Requirement: Excluding all pictures, please output the listing exactly.
··· Input data ···
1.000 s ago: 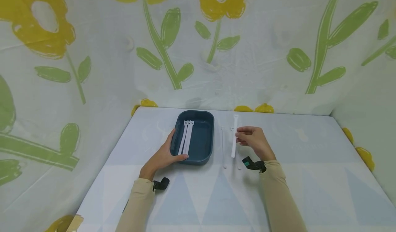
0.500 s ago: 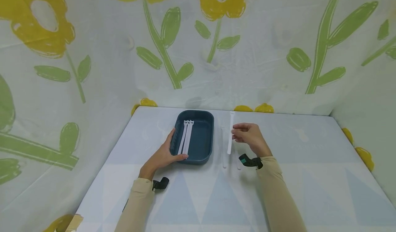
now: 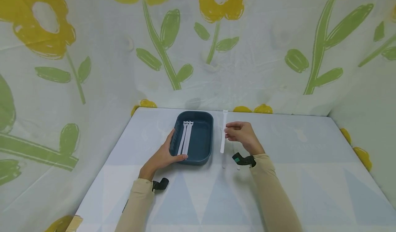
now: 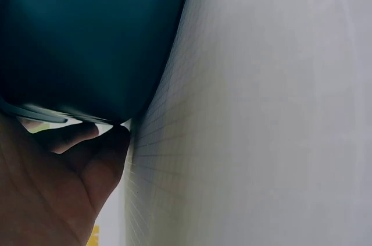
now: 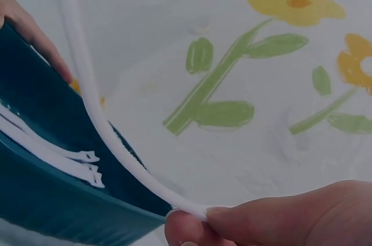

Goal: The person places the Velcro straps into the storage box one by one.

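My left hand (image 3: pixel 161 156) grips the near left part of a dark teal tray (image 3: pixel 202 142), its thumb over the near rim and its fingers along the left wall. Several white cable ties (image 3: pixel 187 139) lie lengthwise inside on the tray's left side, slotted heads at the far end. Between thumb and fingers my right hand (image 3: pixel 244 136) pinches another white cable tie (image 3: pixel 222 144), held above the table just right of the tray. In the right wrist view this held tie (image 5: pixel 110 135) curves upward in front of the tray.
Two more white ties lie on the table right of the tray, one partly under the held tie (image 3: pixel 224 163), the other tie (image 3: pixel 238 168) partly behind my right wrist. A white curtain (image 3: pixel 253 63) with yellow flowers stands behind the pale table (image 3: pixel 294 180).
My right hand has moved left toward the tray, carrying the pinched cable tie with it. My left hand and the tray have stayed in place.
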`<state>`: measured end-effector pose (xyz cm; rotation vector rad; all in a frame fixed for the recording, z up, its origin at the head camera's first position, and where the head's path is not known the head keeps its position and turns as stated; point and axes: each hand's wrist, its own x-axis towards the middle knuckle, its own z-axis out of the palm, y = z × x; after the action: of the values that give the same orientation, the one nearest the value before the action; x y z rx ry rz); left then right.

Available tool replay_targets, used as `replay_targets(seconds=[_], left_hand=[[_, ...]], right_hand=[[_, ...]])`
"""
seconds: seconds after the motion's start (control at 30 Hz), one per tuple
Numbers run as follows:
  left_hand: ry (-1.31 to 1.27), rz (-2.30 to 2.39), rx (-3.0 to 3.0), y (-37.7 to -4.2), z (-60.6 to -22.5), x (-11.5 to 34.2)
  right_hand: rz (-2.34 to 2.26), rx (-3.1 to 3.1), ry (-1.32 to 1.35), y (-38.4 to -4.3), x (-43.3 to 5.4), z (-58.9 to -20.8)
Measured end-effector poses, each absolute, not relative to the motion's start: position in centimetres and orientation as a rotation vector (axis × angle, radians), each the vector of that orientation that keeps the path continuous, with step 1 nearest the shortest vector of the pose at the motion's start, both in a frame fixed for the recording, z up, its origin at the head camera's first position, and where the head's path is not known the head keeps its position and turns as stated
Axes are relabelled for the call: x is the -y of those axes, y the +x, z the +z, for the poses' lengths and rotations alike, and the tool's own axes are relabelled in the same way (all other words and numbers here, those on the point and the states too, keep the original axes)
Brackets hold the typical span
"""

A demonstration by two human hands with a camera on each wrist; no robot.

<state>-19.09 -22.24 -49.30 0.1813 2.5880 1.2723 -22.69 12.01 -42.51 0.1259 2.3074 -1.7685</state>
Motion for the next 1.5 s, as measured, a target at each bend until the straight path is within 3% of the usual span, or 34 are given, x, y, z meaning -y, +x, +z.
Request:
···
Reply:
1.000 s ago: 
0.500 s ago: 
now: 
now: 
now: 

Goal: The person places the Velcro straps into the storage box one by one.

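My left hand (image 3: pixel 161 156) grips the near left part of a dark teal tray (image 3: pixel 202 142), its thumb over the near rim and its fingers along the left wall. Several white cable ties (image 3: pixel 187 139) lie lengthwise inside on the tray's left side, slotted heads at the far end. Between thumb and fingers my right hand (image 3: pixel 244 136) pinches another white cable tie (image 3: pixel 222 144), held above the table just right of the tray. In the right wrist view this held tie (image 5: pixel 110 135) curves upward in front of the tray.
Two more white ties lie on the table right of the tray, one partly under the held tie (image 3: pixel 224 163), the other tie (image 3: pixel 238 168) partly behind my right wrist. A white curtain (image 3: pixel 253 63) with yellow flowers stands behind the pale table (image 3: pixel 294 180).
My right hand has moved left toward the tray, carrying the pinched cable tie with it. My left hand and the tray have stayed in place.
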`<state>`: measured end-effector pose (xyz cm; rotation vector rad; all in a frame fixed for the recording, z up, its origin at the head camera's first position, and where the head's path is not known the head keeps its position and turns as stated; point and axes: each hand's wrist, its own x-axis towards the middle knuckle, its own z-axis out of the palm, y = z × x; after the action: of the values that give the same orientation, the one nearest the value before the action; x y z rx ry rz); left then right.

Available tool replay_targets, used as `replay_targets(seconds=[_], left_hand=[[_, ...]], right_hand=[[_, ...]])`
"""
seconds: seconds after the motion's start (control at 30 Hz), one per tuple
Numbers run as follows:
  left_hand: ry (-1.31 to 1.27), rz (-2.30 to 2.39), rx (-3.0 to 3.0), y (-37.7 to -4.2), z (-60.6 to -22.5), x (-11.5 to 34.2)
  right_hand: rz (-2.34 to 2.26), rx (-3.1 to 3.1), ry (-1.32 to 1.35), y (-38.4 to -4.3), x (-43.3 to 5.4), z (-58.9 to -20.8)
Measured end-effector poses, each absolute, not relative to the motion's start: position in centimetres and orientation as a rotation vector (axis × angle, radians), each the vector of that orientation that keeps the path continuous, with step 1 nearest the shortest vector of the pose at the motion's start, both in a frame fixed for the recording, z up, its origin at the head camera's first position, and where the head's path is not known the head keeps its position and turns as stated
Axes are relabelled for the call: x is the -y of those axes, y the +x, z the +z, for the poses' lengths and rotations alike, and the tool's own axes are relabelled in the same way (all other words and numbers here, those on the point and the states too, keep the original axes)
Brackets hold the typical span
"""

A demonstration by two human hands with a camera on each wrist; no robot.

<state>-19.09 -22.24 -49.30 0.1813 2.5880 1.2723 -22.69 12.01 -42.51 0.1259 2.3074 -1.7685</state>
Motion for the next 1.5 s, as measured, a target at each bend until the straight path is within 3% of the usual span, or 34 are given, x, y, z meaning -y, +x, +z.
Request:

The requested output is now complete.